Chemical Engineering Program, School of Energy, Environmental, Biomedical, and Medical Engineering, University of Cincinnati, Cincinnati, Ohio 45221, United States.
Langmuir. 2011 May 17;27(10):5781-91. doi: 10.1021/la1049953. Epub 2011 Apr 15.
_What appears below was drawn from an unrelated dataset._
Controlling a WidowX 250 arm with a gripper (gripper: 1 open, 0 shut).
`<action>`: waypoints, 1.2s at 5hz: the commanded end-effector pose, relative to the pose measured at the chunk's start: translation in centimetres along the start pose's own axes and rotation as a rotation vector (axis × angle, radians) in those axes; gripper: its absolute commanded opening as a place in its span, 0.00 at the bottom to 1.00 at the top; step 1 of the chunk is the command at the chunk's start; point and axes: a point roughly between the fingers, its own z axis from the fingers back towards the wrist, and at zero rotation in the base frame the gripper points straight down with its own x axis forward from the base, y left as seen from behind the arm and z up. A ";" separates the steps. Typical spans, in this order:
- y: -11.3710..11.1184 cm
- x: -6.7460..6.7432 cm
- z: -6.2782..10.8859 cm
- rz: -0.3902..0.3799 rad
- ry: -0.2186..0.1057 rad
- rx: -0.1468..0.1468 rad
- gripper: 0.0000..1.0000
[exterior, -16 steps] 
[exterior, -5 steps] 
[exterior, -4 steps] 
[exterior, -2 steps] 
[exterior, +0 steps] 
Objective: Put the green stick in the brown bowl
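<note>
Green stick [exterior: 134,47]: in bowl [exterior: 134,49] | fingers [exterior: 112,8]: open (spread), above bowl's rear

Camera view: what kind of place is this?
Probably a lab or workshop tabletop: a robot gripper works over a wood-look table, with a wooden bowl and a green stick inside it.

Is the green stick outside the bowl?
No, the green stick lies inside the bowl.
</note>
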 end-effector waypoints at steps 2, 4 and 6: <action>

Monodisperse Pt nanoparticles with atomic structures that span the cluster to crystal transition have recently been synthesized in electrostatically stabilized, aqueous-based suspensions. In the present study, the anionic charge from the stabilizing SnCl(2) sheath adsorbed on the surface of these particles is used for the first time to assemble Pt directly onto porous carbon supports via electrostatic assembly. High-angle annular dark-field scanning transmission electron microscopy (HAADF-STEM) reveals that these assemblies have substantially higher Pt-C dispersions than obtained from precipitation methods commonly used for commercial electrocatalyst systems. Energy dispersive spectroscopy (EDS) and inductively coupled plasma-mass spectrometry (ICP-MS) are used to determine that loadings of 10-30% by weight Pt (particle packing fractions from 0.05 to 0.25) are obtained through a single electrostatic application of these particles on Vulcan carbon, depending on particle size. The highest average oxygen reduction reaction (ORR) mass activity obtained using this approach is 90.4 A/g(Pt) at 0.9 V vs RHE in 0.1 M perchloric acid is with 1-2 nm particles that exhibit a transitional atomic structure. This activity compares to an average value of 74.0 A/g(Pt) obtained from densely packed electrostatic layer-by-layer (LbL) assemblies of unsupported particles and 36.7 A/g(Pt) commercial Vulcan electrocatalyst from Tanaka Kikinzoku Kogyo (TKK). Enhanced activity is observed with electrostatic assembly of any particle size on Vulcan relative to unsupported or commercial electrocatalyst with comparable durability. Such enhanced activity is attributed to improved reactant accessibility to the catalyst surface due to the increase in particle dispersion. An extinction coefficient of 7.41 m(2)/g at 352 nm is obtained across the entire cluster to crystal transition from 20 atom clusters to 2.9 nm single crystal nanoparticles, indicating that observed variation in ORR activity with particle size may be associated primarily with changes in atomic surface structure as opposed to the metallic character of the nanoparticles as assessed by UV-vis spectroscopy.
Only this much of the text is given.